EXERCISE: Images should not appear in the copy, yet every line of the listing below must be printed exactly.
◇ ◇ ◇ ◇
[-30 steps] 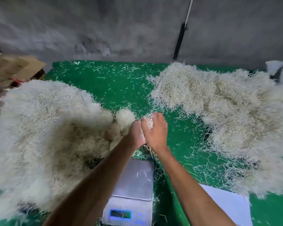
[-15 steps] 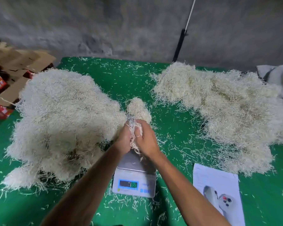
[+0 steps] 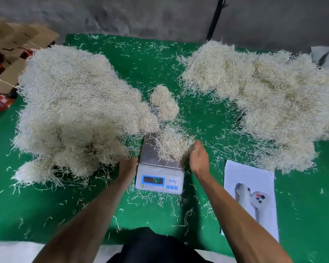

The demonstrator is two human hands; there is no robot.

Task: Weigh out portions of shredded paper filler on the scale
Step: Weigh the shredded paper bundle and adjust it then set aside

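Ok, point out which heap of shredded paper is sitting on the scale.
The small clump on the scale's metal pan, beside the right hand. The left heap, right heap and little tuft lie on the green mat.

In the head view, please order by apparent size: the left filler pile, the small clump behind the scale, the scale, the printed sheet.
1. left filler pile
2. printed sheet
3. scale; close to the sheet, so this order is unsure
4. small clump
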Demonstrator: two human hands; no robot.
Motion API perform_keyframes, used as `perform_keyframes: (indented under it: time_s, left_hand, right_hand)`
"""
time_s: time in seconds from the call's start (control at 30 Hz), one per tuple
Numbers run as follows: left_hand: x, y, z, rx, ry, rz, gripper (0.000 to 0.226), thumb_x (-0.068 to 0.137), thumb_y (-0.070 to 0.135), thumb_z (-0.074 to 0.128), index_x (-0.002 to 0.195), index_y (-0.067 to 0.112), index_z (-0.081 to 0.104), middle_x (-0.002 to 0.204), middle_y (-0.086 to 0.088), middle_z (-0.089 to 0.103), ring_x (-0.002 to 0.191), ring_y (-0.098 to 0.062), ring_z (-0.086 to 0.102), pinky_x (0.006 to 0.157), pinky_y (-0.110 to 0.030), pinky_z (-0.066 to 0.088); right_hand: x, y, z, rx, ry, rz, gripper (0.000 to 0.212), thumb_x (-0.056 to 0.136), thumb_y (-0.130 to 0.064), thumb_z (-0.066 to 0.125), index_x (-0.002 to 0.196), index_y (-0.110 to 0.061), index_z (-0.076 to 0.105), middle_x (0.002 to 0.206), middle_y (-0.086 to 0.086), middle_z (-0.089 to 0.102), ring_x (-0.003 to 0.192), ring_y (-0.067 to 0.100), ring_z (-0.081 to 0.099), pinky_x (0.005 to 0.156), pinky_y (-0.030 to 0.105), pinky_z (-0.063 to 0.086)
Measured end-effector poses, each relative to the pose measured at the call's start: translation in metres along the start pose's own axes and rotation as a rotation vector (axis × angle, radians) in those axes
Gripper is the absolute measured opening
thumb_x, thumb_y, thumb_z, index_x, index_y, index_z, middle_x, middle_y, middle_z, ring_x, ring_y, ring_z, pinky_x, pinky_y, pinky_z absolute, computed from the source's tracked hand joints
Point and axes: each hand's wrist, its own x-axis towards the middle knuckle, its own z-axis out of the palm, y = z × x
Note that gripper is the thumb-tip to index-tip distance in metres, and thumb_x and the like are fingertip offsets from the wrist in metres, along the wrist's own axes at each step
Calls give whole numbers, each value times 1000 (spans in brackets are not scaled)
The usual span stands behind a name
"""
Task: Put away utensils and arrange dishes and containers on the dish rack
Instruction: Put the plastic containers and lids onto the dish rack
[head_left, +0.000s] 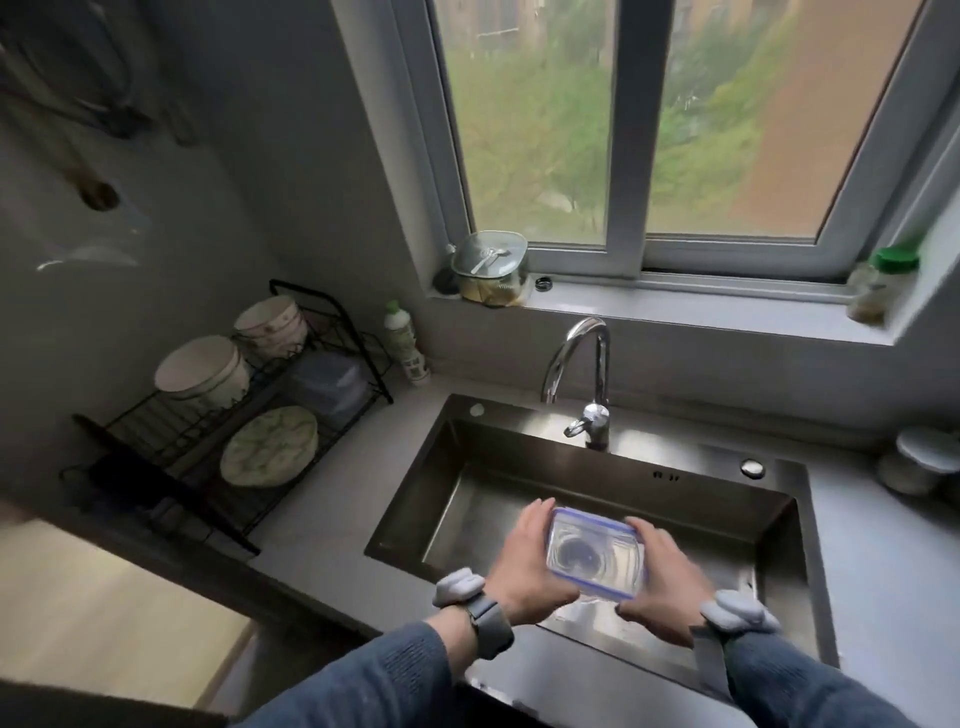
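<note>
— What is being seen at the far left?

— A black wire dish rack (228, 431) is being carried by the grey desk (322, 499), against the wall. Two stacks of pale bowls (205, 371) are being kept upside down on its upper tier, one behind the other. A round patterned plate (269, 446) is being held tilted on the lower tier, and a bluish container (327, 384) is being stored just behind it; its details are being lost to blur.

— And moving right from the rack?

— A white bottle with a green cap (406, 343) is being stood upright in the corner of the desk, between the rack and the sink (467, 467). Above it, on the windowsill (675, 306), a lidded glass pot (491, 267) is being kept, with a green-capped jar (883, 283) well apart at the sill's right end.

— Where is the task's container being held?

— A clear rectangular container with a blue rim (595, 553) is being held over the sink basin, in front of the chrome faucet (582, 384). It is being gripped from both sides: the left hand (530, 561) is being curled round its left edge, and the right hand (660, 582) is being curled round its right edge.

— Anything further right?

— A small lidded white vessel (922, 460) is being kept on the desk, right of the sink.
</note>
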Motion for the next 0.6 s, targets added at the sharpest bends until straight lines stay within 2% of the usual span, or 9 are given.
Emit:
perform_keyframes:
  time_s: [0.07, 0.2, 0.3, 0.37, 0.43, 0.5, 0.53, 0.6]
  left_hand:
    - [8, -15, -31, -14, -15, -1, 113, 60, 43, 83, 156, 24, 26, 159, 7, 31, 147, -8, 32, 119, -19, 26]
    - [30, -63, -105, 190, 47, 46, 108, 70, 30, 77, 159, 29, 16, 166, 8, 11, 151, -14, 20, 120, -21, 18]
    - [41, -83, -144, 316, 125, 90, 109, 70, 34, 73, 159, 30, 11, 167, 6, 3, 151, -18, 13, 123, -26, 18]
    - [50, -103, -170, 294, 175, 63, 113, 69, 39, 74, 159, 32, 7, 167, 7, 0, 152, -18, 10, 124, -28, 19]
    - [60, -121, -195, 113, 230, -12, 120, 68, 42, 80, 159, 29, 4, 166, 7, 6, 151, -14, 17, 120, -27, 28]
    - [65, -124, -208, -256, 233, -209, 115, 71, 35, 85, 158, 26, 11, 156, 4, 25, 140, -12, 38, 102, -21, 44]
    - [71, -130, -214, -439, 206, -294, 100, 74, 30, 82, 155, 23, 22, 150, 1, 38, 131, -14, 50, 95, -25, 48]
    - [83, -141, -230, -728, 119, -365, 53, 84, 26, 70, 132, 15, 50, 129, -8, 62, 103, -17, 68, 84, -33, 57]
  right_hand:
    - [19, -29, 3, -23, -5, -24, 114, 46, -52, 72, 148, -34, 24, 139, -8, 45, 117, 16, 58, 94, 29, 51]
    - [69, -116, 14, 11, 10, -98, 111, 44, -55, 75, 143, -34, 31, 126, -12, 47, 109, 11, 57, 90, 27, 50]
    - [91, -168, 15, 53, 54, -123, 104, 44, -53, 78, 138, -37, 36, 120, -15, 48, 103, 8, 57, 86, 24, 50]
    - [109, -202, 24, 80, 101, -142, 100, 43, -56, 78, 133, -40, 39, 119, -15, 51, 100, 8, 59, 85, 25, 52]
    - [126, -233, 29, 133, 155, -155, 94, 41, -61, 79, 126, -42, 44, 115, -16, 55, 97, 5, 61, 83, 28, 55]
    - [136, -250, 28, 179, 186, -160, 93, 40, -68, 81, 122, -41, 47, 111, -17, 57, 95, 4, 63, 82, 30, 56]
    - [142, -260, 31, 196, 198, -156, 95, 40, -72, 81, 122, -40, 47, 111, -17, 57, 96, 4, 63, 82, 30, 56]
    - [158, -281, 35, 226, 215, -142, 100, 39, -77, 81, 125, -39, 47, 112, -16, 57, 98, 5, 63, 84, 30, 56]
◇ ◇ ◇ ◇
RESPONSE TO THIS EXERCISE:
[-30 steps] 
[-15 steps] 
[+0 steps] 

The demonstrator is two human hands; there is no robot.

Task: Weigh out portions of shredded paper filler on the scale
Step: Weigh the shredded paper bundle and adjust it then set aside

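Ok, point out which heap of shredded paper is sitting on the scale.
The small clump on the scale's metal pan, beside the right hand. The left heap, right heap and little tuft lie on the green mat.

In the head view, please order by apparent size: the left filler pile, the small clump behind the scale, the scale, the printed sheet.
1. left filler pile
2. printed sheet
3. scale; close to the sheet, so this order is unsure
4. small clump
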Demonstrator: two human hands; no robot.
Motion API perform_keyframes, used as `perform_keyframes: (indented under it: time_s, left_hand, right_hand)`
"""
time_s: time in seconds from the call's start (control at 30 Hz), one per tuple
Numbers run as follows: left_hand: x, y, z, rx, ry, rz, gripper (0.000 to 0.226), thumb_x (-0.068 to 0.137), thumb_y (-0.070 to 0.135), thumb_z (-0.074 to 0.128), index_x (-0.002 to 0.195), index_y (-0.067 to 0.112), index_z (-0.081 to 0.104), middle_x (-0.002 to 0.204), middle_y (-0.086 to 0.088), middle_z (-0.089 to 0.103), ring_x (-0.002 to 0.191), ring_y (-0.098 to 0.062), ring_z (-0.086 to 0.102), pinky_x (0.006 to 0.157), pinky_y (-0.110 to 0.030), pinky_z (-0.066 to 0.088); right_hand: x, y, z, rx, ry, rz, gripper (0.000 to 0.212), thumb_x (-0.056 to 0.136), thumb_y (-0.130 to 0.064), thumb_z (-0.066 to 0.125), index_x (-0.002 to 0.196), index_y (-0.110 to 0.061), index_z (-0.076 to 0.105), middle_x (0.002 to 0.206), middle_y (-0.086 to 0.086), middle_z (-0.089 to 0.102), ring_x (-0.003 to 0.192), ring_y (-0.067 to 0.100), ring_z (-0.081 to 0.099), pinky_x (0.005 to 0.156), pinky_y (-0.030 to 0.105), pinky_z (-0.063 to 0.086)
Measured end-effector poses, each relative to the pose measured at the call's start: translation in metres along the start pose's own axes and rotation as a rotation vector (axis × angle, radians) in those axes
Gripper is the absolute measured opening
thumb_x, thumb_y, thumb_z, index_x, index_y, index_z, middle_x, middle_y, middle_z, ring_x, ring_y, ring_z, pinky_x, pinky_y, pinky_z absolute, computed from the source's tracked hand joints
Point and axes: each hand's wrist, its own x-axis towards the middle knuckle, its own z-axis out of the palm, y = z × x
Note that gripper is the thumb-tip to index-tip distance in metres, and thumb_x and the like are fingertip offsets from the wrist in metres, along the wrist's own axes at each step
Calls give whole numbers, each value times 1000 (spans in brackets are not scaled)
The usual span stands behind a name
"""
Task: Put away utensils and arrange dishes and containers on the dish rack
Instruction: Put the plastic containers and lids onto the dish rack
[head_left, +0.000s] 
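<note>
— What is being seen at the far left?

— A black wire dish rack (228, 431) is being carried by the grey desk (322, 499), against the wall. Two stacks of pale bowls (205, 371) are being kept upside down on its upper tier, one behind the other. A round patterned plate (269, 446) is being held tilted on the lower tier, and a bluish container (327, 384) is being stored just behind it; its details are being lost to blur.

— And moving right from the rack?

— A white bottle with a green cap (406, 343) is being stood upright in the corner of the desk, between the rack and the sink (467, 467). Above it, on the windowsill (675, 306), a lidded glass pot (491, 267) is being kept, with a green-capped jar (883, 283) well apart at the sill's right end.

— Where is the task's container being held?

— A clear rectangular container with a blue rim (595, 553) is being held over the sink basin, in front of the chrome faucet (582, 384). It is being gripped from both sides: the left hand (530, 561) is being curled round its left edge, and the right hand (660, 582) is being curled round its right edge.

— Anything further right?

— A small lidded white vessel (922, 460) is being kept on the desk, right of the sink.
</note>
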Motion for the next 0.6 s, targets added at the sharpest bends until straight lines stay within 2% of the usual span, or 9 are given.
Emit:
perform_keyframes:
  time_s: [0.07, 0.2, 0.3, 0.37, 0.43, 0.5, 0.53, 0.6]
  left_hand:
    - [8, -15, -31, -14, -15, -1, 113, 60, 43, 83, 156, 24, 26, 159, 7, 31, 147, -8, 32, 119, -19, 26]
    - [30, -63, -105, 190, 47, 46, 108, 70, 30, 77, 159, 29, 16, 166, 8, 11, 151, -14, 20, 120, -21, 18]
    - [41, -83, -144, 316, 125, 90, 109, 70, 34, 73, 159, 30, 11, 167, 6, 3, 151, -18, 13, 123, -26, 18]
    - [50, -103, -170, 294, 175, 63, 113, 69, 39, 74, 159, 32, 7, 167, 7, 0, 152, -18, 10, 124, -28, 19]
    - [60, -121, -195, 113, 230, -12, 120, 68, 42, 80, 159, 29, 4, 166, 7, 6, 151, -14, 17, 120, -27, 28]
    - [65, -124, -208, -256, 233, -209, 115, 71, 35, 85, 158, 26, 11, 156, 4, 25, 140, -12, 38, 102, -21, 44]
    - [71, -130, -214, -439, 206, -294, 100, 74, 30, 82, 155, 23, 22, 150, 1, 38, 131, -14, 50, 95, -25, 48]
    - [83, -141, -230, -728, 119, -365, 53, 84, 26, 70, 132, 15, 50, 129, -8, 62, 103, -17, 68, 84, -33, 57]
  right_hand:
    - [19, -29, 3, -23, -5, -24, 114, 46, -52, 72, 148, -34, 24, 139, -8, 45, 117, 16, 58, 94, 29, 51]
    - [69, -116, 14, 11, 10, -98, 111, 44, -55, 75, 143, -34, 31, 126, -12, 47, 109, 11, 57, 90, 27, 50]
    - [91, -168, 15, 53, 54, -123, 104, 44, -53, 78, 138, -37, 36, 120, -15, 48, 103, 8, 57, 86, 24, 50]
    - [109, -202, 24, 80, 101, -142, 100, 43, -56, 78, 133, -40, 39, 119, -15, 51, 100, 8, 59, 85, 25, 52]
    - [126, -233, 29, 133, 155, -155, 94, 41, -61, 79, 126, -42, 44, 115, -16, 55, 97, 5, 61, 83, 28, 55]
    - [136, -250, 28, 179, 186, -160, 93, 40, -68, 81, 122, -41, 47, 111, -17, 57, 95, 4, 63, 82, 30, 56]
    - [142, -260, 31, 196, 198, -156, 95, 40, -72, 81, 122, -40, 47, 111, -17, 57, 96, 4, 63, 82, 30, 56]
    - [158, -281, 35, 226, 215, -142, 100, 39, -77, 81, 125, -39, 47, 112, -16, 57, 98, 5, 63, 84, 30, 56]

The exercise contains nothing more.